The Diving Bell and the Butterfly movie

The Diving Bell and the Butterfly – Dreams Keep You Going

The Diving Bell And The Butterfly, based on the memoir by Jean-Dominque Bauby (Mathieu Amalric) is a brilliantly shot (by Oscar winning cinematographer Janusz Kaminski) incredibly moving film about Jean-Do’s life. He is the successful Elle magazine editor who wakes up one day totally paralyzed from a stroke – a rare case of what the doctor describes (en anglais) as locked-in syndrome. He is only able to move one eyelid (the other sewn shut to prevent the cornea getting septic), blinking once for yes and twice for no. The first part of the full movie tells of his rehab followed by the writing of his memoir. (His memoir is available online in English.)
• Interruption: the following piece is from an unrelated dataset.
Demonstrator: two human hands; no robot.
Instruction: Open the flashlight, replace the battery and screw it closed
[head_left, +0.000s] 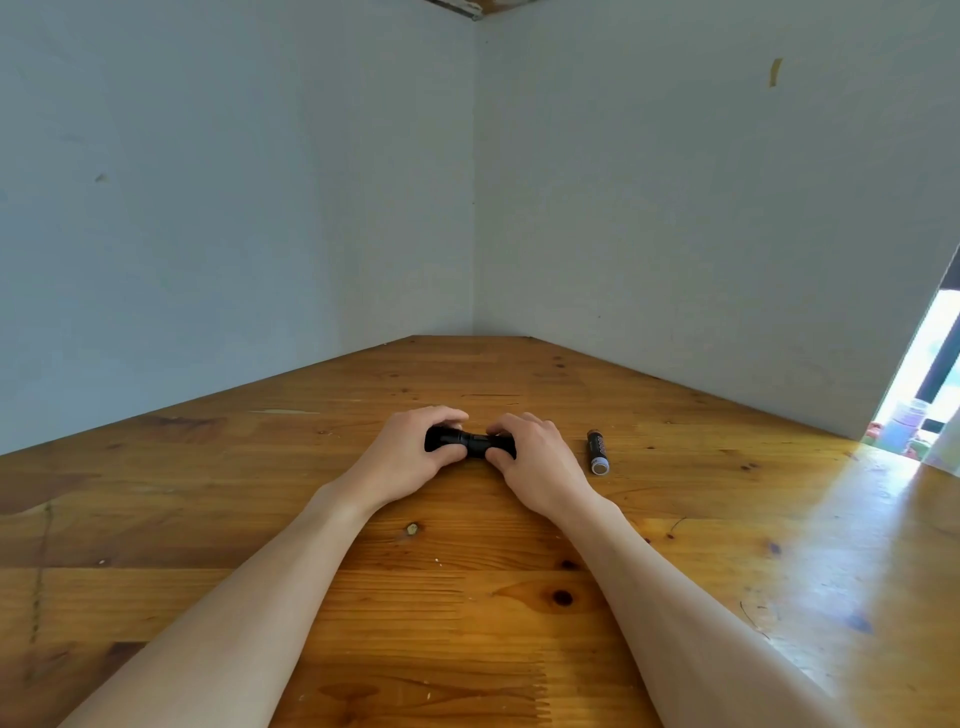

Writer/director Schnabel (Before Night Falls, Basquiat) wisely tells his story from Jean-Do’s (as he calls himself) point of view, the camera lens replacing the protagonist’s one eye. The screen often goes blank once or twice as the protagonist communicates his answers whether affirmative or negative. The Diving Bell And The Butterfly takes an hour to document the rehabilitation and the other hour to describe what happens after. What makes the movie tick is Schnabel’s portrait of Dominque as a man full of human failings. He is a womanizer before his stroke and even after, he insists on watching his mistress despite the fact that the wife (Emmanuelle Seigner) who he has left, selflessly attends to his needs.

paralyzed man in a wheelchair

The agony, regrets, frustration and achievements are well documented cinematically. Director Schnabel often puts the audience in discomfort to experience the pain undergone by Bauby. But mostly, he comforts and fills the film with bright lighting, reassuring visuals and lively music (such as Claude DeBussy’s La Mer). The most moving segments are his encounters with his father played by the ageless Max Von Sydow and his miss.

Even audiences not in the medical or rehabilitation field will be given some welcome insight. The learning of communication and writing of the book through letters is eye-opening. For example, Jean reads the alphabet not from a to z but from the most frequently used letter letter to the least. One unfortunate feature is that the subtitles do not match during these parts. Spelling ‘I’ in English is ‘I’ whereas the translation begins with the letter ‘j’ for ‘je’.

Director Schnabel deservedly won the best direction award at Cannes for this remarkable piece of humanity. This is a most appropriate choice for a movie you can watch about the triumph of the human spirit that opens on Christmas Day.